To say this is a wasted opportunity is an understatement. Bids and proposals typically arrive at the end of a long line of investment, effort and time not just from the salesperson, but also from all the other supporting teams including marketing and demand gen, product, pre-sales etc. They also arrive at the point of highest revenue generation and their job is to act as your sales tool within your customer’s organisation.

Our CEO Steve Robinson had this to add:

“It is fascinating how central to sales success writing powerful and compelling executive summaries and proposals is. Yet a ridiculously small number of salespeople have actually been taught how to do it. Picking up your predecessor’s proposal content or approach to an executive summary won’t cut it in today’s competitive environment. Time for sales leaders to step up and start giving their teams ALL the tools they need to win business!”

Whether you like it or not, if you’re in high-value B2B sales, writing proposals and executive summaries is almost certainly part of your world. The executive summary is the one document likely to be read by ALL of the key decision makers and influencers, so it should be your company’s best work, not the thing written hastily at the end by someone with strong sales skills but no formal training in writing winning content.

In this new era of sales enablement, why would you give your teams all the resources, collateral and skills they need to succeed at every stage of the sales process EXCEPT the final, critical one where they need to actually communicate the entire proposition in written form. It makes absolutely no sense and costs your business money!
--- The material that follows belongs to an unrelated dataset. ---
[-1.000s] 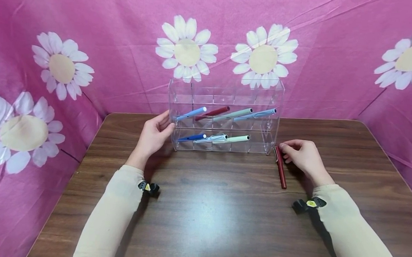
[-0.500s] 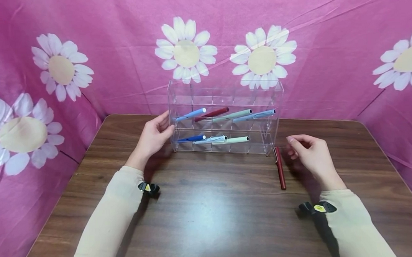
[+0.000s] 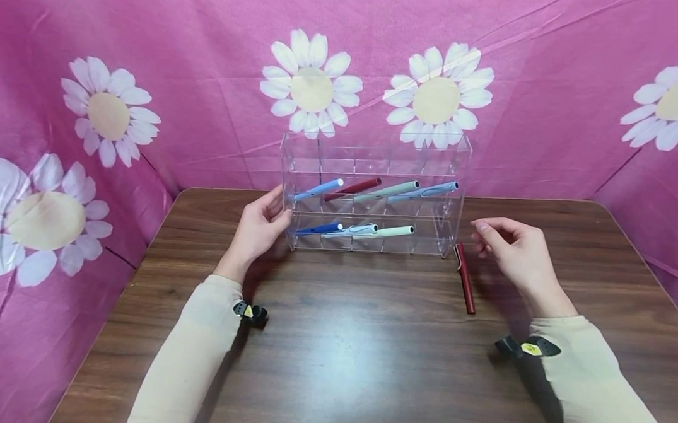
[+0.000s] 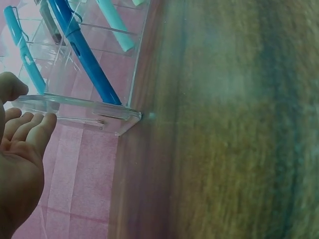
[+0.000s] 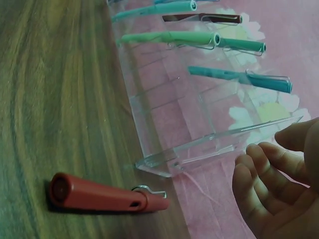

So, if as a result of the current environment you find yourself travelling less and with more time to reflect than normal, maybe you should take a moment to review the written content of your sales teams. Ask yourselves whether it really is as good as it should be, and if you haven’t given your teams the training and support they need to do this critical function well, then feel free to contact us and we can help you plan to drive change where it will have the greatest impact.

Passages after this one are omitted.